Rhinosinusitis kronis adalah kondisi inflamasi pada mukosa hidung dan
sinus paranasal yang persisten selama minimal 12 minggu dan ditandai dengan
adanya dua atau lebih gejala nasal/sinus, melibatkan salah satu dari obstruksi
nasal dan discharge nasal disertai nyeri pada wajah atau disfungsi olfaktori.
Pada pemeriksaan fisik dari RSK dapat ditemukan obstruksi/blockade nasal,
discharge nasal purulent/tak berwarna, dan post nasal drip. Untuk pemeriksaan
lebih lanjut dapat dilakukan pemeriksaan penunjang seperti: diafanoskopi,
nasoendoskopi, foto rontgen posisi Water, kultur sensitivitas dan CT scan kepala.

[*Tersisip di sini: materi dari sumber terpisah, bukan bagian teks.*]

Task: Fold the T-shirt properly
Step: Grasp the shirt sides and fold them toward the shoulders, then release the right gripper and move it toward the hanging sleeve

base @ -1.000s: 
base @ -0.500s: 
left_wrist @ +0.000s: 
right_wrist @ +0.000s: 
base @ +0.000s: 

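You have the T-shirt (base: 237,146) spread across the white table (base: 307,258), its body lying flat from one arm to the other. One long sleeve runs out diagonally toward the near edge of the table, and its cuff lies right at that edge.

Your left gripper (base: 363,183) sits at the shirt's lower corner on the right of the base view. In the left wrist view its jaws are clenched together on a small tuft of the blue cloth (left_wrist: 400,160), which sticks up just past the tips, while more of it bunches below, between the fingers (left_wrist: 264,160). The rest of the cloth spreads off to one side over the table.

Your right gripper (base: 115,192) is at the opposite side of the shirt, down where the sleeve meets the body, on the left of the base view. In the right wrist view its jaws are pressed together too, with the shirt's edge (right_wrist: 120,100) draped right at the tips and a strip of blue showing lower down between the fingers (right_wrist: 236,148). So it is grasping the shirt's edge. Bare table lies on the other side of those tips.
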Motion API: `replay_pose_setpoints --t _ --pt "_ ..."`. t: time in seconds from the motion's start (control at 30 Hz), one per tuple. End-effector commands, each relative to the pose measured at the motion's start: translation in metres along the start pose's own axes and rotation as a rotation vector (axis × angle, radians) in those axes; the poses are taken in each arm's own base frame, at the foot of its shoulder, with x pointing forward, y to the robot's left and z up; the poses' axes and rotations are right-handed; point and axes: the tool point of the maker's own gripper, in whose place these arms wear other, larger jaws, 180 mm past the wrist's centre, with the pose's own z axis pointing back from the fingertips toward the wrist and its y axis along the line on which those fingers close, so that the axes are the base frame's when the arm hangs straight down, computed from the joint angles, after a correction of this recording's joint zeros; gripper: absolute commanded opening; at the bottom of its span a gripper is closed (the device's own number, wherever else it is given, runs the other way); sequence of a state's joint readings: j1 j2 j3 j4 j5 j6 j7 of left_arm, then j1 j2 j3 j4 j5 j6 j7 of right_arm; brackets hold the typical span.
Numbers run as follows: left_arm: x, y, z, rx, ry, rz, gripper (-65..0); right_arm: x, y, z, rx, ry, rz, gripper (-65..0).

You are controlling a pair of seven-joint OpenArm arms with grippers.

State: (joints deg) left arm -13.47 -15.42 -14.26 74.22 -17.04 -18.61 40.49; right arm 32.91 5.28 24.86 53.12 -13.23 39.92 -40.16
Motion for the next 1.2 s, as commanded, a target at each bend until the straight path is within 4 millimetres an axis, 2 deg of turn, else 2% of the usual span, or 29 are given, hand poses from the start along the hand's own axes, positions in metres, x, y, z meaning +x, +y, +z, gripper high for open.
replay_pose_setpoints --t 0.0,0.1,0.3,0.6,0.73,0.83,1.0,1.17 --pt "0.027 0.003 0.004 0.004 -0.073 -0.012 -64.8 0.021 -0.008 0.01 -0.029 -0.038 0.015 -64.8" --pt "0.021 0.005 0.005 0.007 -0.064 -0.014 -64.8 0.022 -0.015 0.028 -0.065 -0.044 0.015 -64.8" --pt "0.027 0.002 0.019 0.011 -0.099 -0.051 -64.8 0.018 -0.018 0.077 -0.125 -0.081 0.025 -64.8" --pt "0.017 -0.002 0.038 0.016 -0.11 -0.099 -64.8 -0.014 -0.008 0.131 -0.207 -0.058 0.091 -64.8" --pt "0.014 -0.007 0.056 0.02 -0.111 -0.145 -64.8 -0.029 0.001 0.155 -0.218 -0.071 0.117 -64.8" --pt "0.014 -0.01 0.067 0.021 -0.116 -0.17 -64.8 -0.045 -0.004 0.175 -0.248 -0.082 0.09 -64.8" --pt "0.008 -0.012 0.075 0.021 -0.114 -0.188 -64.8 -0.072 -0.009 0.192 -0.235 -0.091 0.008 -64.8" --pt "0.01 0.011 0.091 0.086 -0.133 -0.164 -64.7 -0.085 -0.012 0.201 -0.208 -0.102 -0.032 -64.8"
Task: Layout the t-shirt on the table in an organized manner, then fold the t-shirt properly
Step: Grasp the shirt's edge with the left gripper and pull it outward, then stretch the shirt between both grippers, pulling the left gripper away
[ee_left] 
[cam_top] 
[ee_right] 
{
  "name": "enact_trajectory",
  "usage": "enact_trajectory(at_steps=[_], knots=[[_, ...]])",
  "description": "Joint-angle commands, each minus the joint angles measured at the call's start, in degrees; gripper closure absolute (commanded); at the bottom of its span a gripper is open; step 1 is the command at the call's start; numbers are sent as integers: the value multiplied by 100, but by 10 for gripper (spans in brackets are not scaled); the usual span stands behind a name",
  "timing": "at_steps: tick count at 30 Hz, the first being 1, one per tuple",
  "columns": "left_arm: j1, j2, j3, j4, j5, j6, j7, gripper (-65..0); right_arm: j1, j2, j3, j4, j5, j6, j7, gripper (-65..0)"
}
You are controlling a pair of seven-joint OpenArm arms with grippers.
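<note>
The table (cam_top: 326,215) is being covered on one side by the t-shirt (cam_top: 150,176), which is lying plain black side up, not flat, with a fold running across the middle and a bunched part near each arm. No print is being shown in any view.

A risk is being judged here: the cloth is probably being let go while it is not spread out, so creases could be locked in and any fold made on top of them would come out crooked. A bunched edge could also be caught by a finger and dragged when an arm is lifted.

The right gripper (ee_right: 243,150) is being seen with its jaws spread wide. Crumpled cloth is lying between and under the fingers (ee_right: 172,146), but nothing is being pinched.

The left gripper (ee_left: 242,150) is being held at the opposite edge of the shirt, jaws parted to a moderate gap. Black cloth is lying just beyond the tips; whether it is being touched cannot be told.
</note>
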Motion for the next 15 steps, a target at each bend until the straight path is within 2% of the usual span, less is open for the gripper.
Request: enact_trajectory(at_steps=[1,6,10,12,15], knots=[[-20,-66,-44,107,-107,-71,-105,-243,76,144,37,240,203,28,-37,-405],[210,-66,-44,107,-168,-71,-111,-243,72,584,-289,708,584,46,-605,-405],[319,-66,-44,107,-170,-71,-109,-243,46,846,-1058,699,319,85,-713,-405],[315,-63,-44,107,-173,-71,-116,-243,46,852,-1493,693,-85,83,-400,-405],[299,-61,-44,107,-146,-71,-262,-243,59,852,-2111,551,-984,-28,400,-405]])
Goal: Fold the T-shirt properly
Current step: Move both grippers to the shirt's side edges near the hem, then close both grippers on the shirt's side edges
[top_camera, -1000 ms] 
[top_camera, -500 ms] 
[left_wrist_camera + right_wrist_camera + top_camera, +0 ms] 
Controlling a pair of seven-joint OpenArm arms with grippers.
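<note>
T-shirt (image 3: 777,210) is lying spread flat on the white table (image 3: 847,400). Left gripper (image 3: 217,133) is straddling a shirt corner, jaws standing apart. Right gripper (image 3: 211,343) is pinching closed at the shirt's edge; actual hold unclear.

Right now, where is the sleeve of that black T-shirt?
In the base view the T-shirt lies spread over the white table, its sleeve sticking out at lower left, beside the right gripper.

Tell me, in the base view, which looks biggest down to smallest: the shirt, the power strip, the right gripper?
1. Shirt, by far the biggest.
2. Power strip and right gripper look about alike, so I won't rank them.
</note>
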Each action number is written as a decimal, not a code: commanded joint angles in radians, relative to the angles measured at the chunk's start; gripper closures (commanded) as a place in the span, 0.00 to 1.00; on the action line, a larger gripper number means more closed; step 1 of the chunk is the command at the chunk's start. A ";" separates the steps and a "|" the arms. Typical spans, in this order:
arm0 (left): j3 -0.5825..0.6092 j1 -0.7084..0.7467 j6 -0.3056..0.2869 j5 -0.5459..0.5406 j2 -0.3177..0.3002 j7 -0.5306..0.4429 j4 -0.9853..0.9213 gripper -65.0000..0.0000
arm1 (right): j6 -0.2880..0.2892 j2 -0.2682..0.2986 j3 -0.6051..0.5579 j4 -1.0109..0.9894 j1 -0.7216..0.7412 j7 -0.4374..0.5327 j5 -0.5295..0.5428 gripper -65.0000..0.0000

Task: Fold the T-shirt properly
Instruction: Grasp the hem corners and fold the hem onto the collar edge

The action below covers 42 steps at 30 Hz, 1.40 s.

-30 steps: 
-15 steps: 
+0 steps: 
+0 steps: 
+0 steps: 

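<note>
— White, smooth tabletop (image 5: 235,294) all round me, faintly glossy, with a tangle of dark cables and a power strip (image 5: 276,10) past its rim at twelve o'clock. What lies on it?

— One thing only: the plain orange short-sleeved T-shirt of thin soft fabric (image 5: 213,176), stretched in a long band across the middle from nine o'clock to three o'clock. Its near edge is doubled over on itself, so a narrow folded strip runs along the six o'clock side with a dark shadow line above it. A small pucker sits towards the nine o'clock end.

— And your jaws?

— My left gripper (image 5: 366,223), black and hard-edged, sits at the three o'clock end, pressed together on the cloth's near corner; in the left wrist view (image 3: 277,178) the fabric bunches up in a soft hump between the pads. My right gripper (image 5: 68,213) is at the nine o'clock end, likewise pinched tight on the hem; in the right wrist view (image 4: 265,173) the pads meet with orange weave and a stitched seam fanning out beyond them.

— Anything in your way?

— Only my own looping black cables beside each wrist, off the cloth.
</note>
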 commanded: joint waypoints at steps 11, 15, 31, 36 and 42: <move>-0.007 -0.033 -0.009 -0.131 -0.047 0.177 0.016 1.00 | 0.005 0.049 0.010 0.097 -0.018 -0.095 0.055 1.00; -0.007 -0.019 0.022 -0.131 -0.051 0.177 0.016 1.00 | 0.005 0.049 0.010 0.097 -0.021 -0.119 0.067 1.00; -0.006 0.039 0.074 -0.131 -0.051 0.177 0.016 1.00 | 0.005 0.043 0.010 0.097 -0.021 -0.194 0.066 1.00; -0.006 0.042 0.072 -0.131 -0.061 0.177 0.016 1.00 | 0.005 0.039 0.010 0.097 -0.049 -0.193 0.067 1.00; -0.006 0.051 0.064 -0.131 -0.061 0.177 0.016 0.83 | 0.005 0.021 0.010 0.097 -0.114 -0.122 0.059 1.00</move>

Telah dilaporkan seorang wanita usia 39 tahun dengan gejala rinosinuistis
dan rhinitis alergi persisten sedang berat dikonfirmasi dengan pemeriksaan fisik
dan didiagnosis rhinosinusitis kronis (pansinusitis) dengan polip nasi dan rhinitis
alergi.
5.2.Saran
Penulis menyadari masih banyak terdapat kekurangan pada makalah ini.
Oleh karena itu, penulis mengharapkan kritik yang membangun bagi makalah ini,
agar penulis dapat berbuat lebih baik lagi di kemudian hari. Semoga makalah ini
dapat bermanfaat bagi penulis pada khususnya dan pembaca pada umumnya.